Through ISA running on SBS 2003 SP2 as a LAN gateway, no matter how many clients in the LAN are running, I'm seeing massive amounts of HTTP timeouts to any external service. The server has two network cards: one is used for LAN/DMZ (different IP ranges; using virtual LANs on one port) and one card for WAN. ISA is not used as a web proxy and I verified the timeouts with various tools, from the usual visual browsers over wget and telnet and in e.g. PHP applications.
I used some scripts and rrdtool to make this graph, which measures loading time of an external resource (I've had already tested seven different external websites, of course with appropriate permissions, to test load time; the all look the same); the unit (seen on the total left) is in seconds; I've set a 30 second max timeout while gathering the data.
(Note: this image is around 270kb in size and 16000 pixel wide!) ISA Timeout RRD graph http://markus.fischer.name/tmp/isa_timeout.png
This graph spans 24 hours; the outage from around 11 to 13:20 was due a re-configuration (which obviously didn't change anything).
I've already verified the following things:
- traffic from LAN/DMZ over Server to WAN causes timeouts
- traffic from Server to WAN causes no timeouts
- traffic from LAN/DMZ to Server causes no timeouts
Hardware, like switches and cables, have already been verified to not cause this.
Update:
I decided to take this up higher and open an M$ support ticket for that issue.
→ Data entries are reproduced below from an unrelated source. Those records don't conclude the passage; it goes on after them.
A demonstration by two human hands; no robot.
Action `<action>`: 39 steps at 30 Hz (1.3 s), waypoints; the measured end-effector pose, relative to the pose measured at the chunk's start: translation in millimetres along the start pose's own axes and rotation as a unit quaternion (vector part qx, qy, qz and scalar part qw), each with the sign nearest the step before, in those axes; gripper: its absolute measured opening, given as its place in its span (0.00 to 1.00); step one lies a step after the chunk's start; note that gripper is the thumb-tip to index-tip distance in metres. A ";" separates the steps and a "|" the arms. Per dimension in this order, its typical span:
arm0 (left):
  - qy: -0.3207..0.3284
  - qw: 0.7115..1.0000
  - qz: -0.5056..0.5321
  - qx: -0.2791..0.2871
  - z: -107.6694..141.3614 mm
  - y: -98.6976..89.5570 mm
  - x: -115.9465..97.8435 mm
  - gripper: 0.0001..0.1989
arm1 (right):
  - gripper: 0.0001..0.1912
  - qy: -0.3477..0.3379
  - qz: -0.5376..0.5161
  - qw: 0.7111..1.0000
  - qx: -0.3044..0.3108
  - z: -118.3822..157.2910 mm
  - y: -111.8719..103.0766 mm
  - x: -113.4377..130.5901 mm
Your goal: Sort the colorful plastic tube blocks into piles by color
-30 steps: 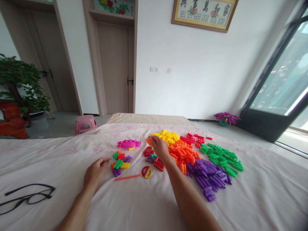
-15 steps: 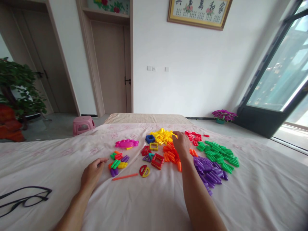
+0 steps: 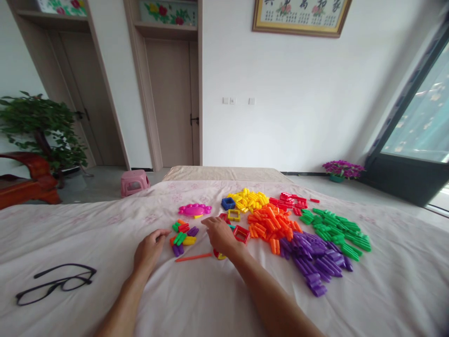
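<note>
My left hand point(image 3: 150, 248) rests on the cloth at the left, thumb and fingers drawn together; whatever they may hold does not show. Just right of it lies a small mixed group of plastic building pieces point(image 3: 180, 238) in green, purple, yellow, red and orange. My right hand point(image 3: 219, 234) hovers over the loose shape frames, its fingers bent together and pointing left; the fingertips' contents are hidden. Partly covered by it are a red square frame point(image 3: 242, 234) and a red and yellow half-round pair point(image 3: 220, 255). An orange stick point(image 3: 192, 257) lies between the hands.
Sorted piles of yellow point(image 3: 250, 200), orange point(image 3: 271, 220), red point(image 3: 291, 200), green point(image 3: 336, 229) and purple point(image 3: 317, 257) pieces spread to the right. A pink candy-shaped piece point(image 3: 195, 210), a blue frame point(image 3: 228, 203) and a yellow frame point(image 3: 234, 215) lie farther back. Glasses point(image 3: 58, 283) lie at left.
My right hand has moved left from the yellow and orange piles to above the shape frames. My left hand stays beside the small mixed group. The view has turned slightly left.
</note>
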State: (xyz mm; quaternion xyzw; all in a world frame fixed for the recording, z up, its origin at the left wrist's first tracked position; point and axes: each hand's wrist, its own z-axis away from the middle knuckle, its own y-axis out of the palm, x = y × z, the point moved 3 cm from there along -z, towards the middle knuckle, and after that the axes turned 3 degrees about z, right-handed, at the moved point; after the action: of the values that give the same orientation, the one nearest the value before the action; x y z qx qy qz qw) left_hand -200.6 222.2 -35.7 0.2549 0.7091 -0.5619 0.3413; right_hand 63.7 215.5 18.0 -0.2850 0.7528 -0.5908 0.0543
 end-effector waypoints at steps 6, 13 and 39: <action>0.010 1.000 -0.006 0.016 1.6 0.6 -6.4 0.17 | 0.25 -0.102 -0.005 0.995 0.020 -3.0 30.5 23.9; 0.001 1.000 -0.013 0.018 2.2 -0.4 -6.6 0.17 | 0.11 -0.039 0.013 0.999 0.020 -6.8 29.9 20.4; 0.077 0.994 0.029 0.073 3.9 -0.7 -4.4 0.21 | 0.15 0.203 0.035 0.971 -0.122 103.2 -121.3 -92.9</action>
State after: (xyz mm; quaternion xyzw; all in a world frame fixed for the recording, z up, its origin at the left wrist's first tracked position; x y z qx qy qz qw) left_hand -197.7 218.4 -32.4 0.3421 0.6829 -0.5803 0.2825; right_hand 228.4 155.8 75.5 -0.1368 0.8240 -0.5379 -0.1140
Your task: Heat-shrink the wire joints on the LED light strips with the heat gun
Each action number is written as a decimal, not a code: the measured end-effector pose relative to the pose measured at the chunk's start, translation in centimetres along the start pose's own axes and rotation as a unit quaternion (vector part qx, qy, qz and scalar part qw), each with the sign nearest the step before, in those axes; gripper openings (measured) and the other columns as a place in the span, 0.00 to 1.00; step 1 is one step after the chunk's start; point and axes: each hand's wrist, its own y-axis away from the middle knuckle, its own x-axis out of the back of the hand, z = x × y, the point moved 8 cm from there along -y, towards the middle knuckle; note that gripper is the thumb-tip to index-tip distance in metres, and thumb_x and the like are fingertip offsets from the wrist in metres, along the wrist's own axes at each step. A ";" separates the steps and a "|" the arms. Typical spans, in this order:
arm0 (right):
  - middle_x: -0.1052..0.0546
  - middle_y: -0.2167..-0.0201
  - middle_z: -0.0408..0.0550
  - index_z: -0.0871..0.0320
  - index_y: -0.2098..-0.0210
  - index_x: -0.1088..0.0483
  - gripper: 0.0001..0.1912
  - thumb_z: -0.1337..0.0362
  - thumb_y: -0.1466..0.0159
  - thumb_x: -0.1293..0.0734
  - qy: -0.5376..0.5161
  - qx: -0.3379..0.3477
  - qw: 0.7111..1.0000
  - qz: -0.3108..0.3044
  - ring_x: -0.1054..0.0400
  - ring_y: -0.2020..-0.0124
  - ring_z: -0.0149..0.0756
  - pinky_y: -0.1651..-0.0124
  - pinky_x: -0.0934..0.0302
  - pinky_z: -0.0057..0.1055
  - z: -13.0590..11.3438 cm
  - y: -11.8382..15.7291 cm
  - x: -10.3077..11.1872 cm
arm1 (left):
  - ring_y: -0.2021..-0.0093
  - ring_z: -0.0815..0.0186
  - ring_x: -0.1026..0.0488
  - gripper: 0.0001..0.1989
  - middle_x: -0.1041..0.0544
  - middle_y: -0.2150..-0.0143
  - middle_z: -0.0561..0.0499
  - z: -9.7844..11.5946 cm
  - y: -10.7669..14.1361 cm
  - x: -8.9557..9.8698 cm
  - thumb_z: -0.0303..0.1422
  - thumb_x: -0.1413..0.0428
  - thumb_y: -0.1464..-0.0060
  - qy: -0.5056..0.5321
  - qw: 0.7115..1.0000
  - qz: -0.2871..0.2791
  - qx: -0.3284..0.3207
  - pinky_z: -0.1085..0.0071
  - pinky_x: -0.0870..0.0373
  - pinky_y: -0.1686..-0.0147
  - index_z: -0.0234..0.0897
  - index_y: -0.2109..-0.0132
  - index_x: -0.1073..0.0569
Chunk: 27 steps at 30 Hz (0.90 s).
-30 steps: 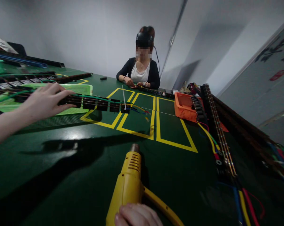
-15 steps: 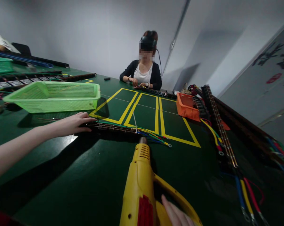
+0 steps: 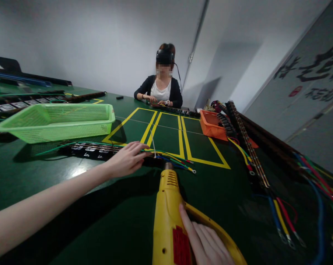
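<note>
The bare left forearm (image 3: pixel 58 198) is stretched in from the lower left, and the bare left hand (image 3: pixel 129 159) is held palm down, its fingers slightly bent and pointed rightward. At the lower right, the bare right hand (image 3: pixel 207 239) is angled forward, its fingers laid close together.

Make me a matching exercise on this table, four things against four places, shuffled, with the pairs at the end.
1. Yellow heat gun
2. Light green basket
3. Orange basket
4. Left hand

A. Right of the yellow taped outlines
B. At the dark wired strip
C. Touched by the right hand
D. Left of the yellow taped outlines

Pairs: 1-C, 2-D, 3-A, 4-B
</note>
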 end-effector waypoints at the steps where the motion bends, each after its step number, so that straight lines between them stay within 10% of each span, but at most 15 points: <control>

I'll append updates as I receive them.
Update 2:
Two weeks have passed, not much progress. I'm actually not going after the ticket myself but we've a company which does that for us. I think that was a smart move, saves me time for other things.
Anyway, the ticket was forgotten by M$ in the first week thus only last week there was progress, leading to a patch for ISA to be deployed, which unfortunately didn't change anything.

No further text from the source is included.